Anderson Natural Science Lecture on Nov. 11

Jonathan Baker will give the 2015 Anderson Natural Science Lecture at 7 p.m. on Nov. 11 in Hall-Perrine. His talk is titled “The Tale of 12,000 Russian Winters: A Subterranean Record of Global Climate Change.”

Baker’s talk is based on his research in the southern Ural Mountains. He will talk about his examination of four stalagmites that grew over the past 12,000 years and explain what those figures can tell scientists about both ancient climate and modern climate change.

Jonathan Baker, who is giving the Anderson Natural Science Lecture on Nov. 11, with the drill he used to analyze stalagmites from caves in the southern Ural Mountains.
Jonathan Baker, who is giving the Anderson Natural Science Lecture on Nov. 11, with the drill he used to analyze stalagmites from caves in the southern Ural Mountains.

Baker said that one of the main ways to create a forecast of modern climate is to look at ancient climate data, but that there was little high quality data from Russia, the world’s largest country and a major agricultural producer.

“The results indicate that modern global warming is unprecedented both in rate and magnitude and that continued warming will increase the risk of harsh winters and prolonged drought—two factors detrimental to agriculture—in the southern Volga region,” Baker wrote in his description of the talk. “Additionally, past climate change in Russia was intimately linked to the retreat of continental glaciers in North America, as well as perturbations to the North Atlantic and Arctic oceans. The interconnectivity of the northern hemispheric climate system should thus ring alarm bells for anyone familiar with modern observations of climate change in our northern seas.”

Baker is a Ph.D. candidate in geology, currently visiting from the University of Nevada, Las Vegas. Using cave and lake records, he is studying the climate history of continental western Eurasia to bring perspective to modern global warming. He conducted his doctoral research while living in St. Petersburg, Russia on a Fulbright scholarship, where he has been collaborating with local scientists ever since.

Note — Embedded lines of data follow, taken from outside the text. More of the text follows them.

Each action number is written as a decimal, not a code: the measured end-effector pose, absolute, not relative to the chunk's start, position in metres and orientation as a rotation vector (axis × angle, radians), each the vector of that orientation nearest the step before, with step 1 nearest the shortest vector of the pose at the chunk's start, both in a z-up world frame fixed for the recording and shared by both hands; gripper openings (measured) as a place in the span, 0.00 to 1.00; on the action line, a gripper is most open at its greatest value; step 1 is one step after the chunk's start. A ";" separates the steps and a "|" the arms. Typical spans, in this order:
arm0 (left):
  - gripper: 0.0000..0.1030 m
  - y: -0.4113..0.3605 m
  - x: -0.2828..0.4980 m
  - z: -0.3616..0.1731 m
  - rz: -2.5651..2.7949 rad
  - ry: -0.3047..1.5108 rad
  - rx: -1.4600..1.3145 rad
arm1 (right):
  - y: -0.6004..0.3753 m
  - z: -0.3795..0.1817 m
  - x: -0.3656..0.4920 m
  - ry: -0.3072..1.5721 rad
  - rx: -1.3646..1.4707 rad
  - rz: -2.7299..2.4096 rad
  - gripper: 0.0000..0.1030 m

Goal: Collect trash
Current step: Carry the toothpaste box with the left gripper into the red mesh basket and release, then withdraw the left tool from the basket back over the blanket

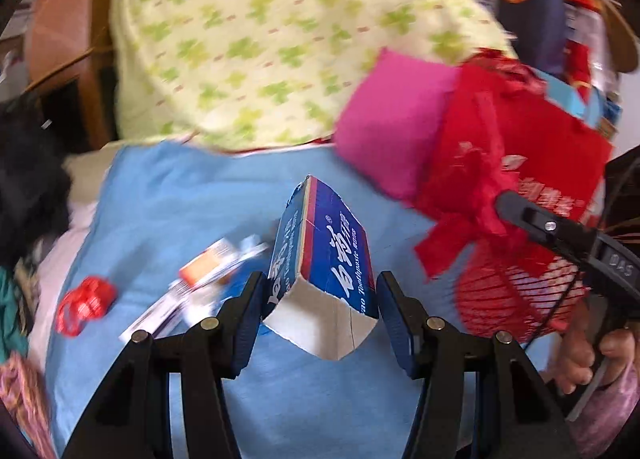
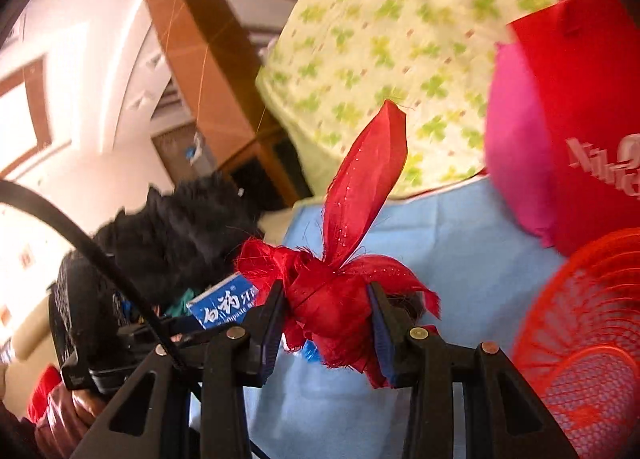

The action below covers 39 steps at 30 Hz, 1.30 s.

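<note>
Trash is held in both grippers at this moment, above a blue cloth spread over what appears to be a bed. Taken from the left: a crumpled red wrapper lies on the cloth at the far left, apart from everything else, and just right of it a blurred white-and-orange packet lies flat, partly behind the left finger. The left gripper is pinching a blue toothpaste box, torn open at its near end, both pads against its sides; the box stands lifted off the cloth, tilted away from the camera. Further right, the right gripper is clamped on a frayed red ribbon, knotted into a bow with one loop sticking up. At the far right a red mesh basket rests on the cloth below a red bag and a pink cushion; a clover-print pillow lies behind. Judged step: both items are picked and in carry, with deposit not yet made. The basket looks the likely receptacle, though that is inference. The next move calls for bringing each gripper over its rim before releasing; the ribbon's loose threads may cling to the pads. The wrapper and packet remain uncollected.
</note>
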<state>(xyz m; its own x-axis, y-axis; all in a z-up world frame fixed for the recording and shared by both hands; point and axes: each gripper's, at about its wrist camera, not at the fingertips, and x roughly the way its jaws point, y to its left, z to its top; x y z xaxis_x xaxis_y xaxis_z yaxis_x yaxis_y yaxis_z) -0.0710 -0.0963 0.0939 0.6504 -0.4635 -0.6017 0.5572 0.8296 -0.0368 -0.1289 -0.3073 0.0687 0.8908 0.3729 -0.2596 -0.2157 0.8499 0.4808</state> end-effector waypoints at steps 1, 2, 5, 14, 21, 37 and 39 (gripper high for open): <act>0.56 -0.106 -0.074 0.097 -0.603 0.632 0.163 | -0.316 0.071 -0.136 0.340 0.472 0.304 0.41; 0.56 -0.118 -0.078 0.100 -0.631 0.627 0.168 | -0.323 0.073 -0.141 0.329 0.481 0.292 0.41; 0.56 -0.150 -0.085 0.106 -0.706 0.624 0.178 | -0.348 0.075 -0.162 0.294 0.516 0.245 0.42; 0.57 -0.231 -0.118 0.108 -0.873 0.639 0.214 | -0.423 0.066 -0.211 0.214 0.644 0.093 0.44; 0.64 -0.277 -0.127 0.097 -0.950 0.687 0.225 | -0.468 0.060 -0.240 0.163 0.789 -0.003 0.52; 0.71 -0.256 -0.115 0.082 -0.856 0.740 0.219 | -0.458 0.064 -0.238 0.192 0.730 -0.028 0.64; 0.72 -0.245 -0.110 0.085 -0.840 0.735 0.198 | -0.452 0.066 -0.237 0.178 0.718 -0.018 0.64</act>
<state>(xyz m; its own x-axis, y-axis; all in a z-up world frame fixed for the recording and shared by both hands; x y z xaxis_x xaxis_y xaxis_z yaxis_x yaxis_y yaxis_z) -0.1097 -0.2453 0.0853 0.4413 -0.6058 -0.6619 0.7364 0.6661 -0.1187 -0.2371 -0.4519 0.0663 0.9847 0.0448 -0.1684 0.0774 0.7537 0.6527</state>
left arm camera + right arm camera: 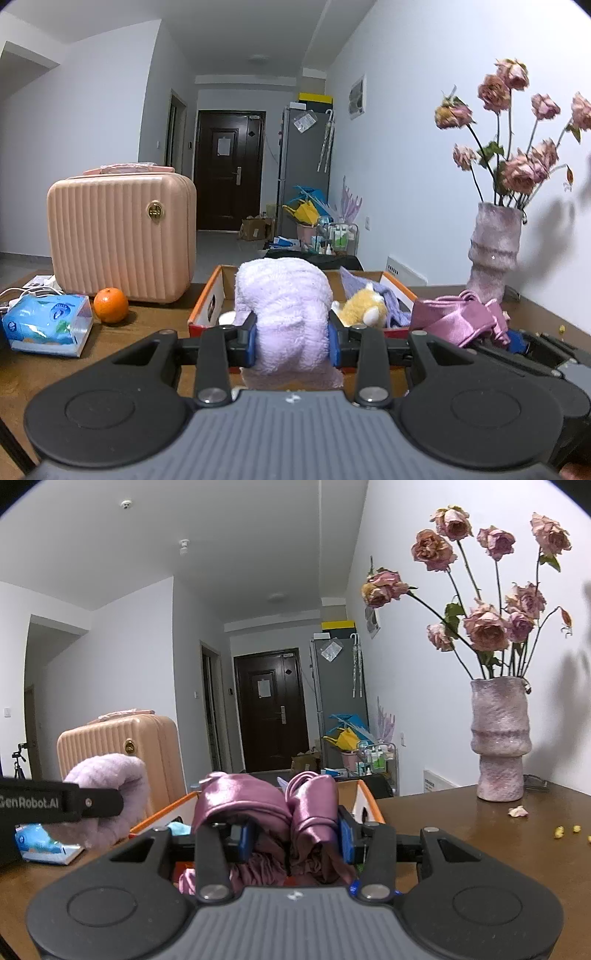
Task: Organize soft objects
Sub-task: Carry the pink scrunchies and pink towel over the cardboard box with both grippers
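Note:
My left gripper (292, 341) is shut on a fluffy lilac towel (284, 295) and holds it just in front of an orange-rimmed cardboard box (207, 295). The box holds a yellow plush toy (360, 308) and a lavender cloth (391, 299). My right gripper (295, 836) is shut on a bunched purple satin cloth (258, 801), above the box's near right corner (369, 805). The satin cloth also shows in the left wrist view (454, 317). The lilac towel and the left gripper's finger (88, 803) show at the left of the right wrist view.
On the brown table stand a pink ribbed suitcase (122, 232), an orange (110, 305), a blue tissue pack (46, 325) and a pink vase of dried roses (500, 738). A fallen petal (517, 811) and yellow crumbs (565, 830) lie near the vase.

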Tool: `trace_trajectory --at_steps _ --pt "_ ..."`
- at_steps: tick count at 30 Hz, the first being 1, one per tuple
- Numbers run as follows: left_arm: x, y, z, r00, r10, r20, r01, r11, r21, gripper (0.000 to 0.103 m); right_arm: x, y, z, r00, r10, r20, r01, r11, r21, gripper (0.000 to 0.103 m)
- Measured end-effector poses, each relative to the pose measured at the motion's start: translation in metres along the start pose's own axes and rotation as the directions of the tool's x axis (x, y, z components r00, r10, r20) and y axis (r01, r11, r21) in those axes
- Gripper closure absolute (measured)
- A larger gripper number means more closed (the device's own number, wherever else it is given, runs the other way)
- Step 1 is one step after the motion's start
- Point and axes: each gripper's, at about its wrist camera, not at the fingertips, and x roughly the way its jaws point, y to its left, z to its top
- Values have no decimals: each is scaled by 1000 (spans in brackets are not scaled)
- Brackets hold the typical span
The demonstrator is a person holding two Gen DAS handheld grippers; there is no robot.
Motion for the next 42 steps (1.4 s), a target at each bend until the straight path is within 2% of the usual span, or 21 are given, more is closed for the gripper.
trace_trajectory --at_steps 10,21,42 --pt "23 17 21 999 10 42 -8 999 -35 68 30 13 11 1000 7 12 -7 1000 1 60" --pt "60 21 28 999 8 34 -7 1000 -29 68 71 18 16 1000 7 2 -7 1000 22 60" --pt "125 30 37 1000 13 19 -12 1000 -24 68 137 30 15 1000 1 -16 -1 1000 -8 60"
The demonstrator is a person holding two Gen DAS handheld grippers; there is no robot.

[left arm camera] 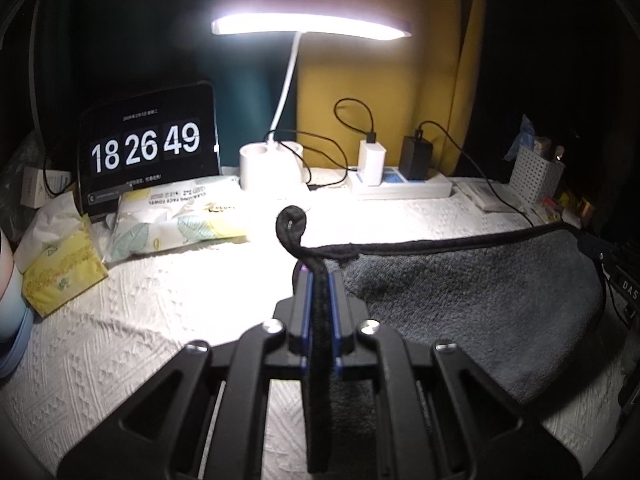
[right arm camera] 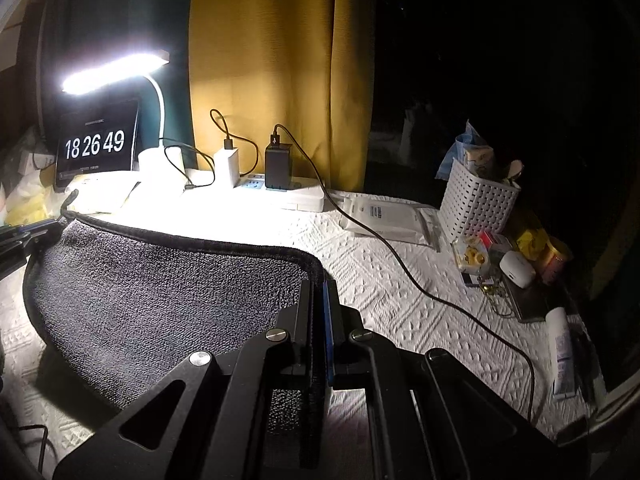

The Anderson Science Lecture was established in 1983 by Richmond K. Anderson ’29 and his wife, Cleo Holland Anderson ’32, in honor of their families. Richmond earned a medical degree at Northwestern University and had a nearly 30-year career in public health. Previous Anderson Lectures have been given by Dudley Herschbach of Harvard, Roald Hoffmann of Cornell University, and William Lipscomb of Harvard, all Nobel laureates in chemistry; Jerald Schnoor of the University of Iowa’s department of civil and environmental engineering; and Victor Weisskopf of the Massachusetts Institute of Technology department of physics.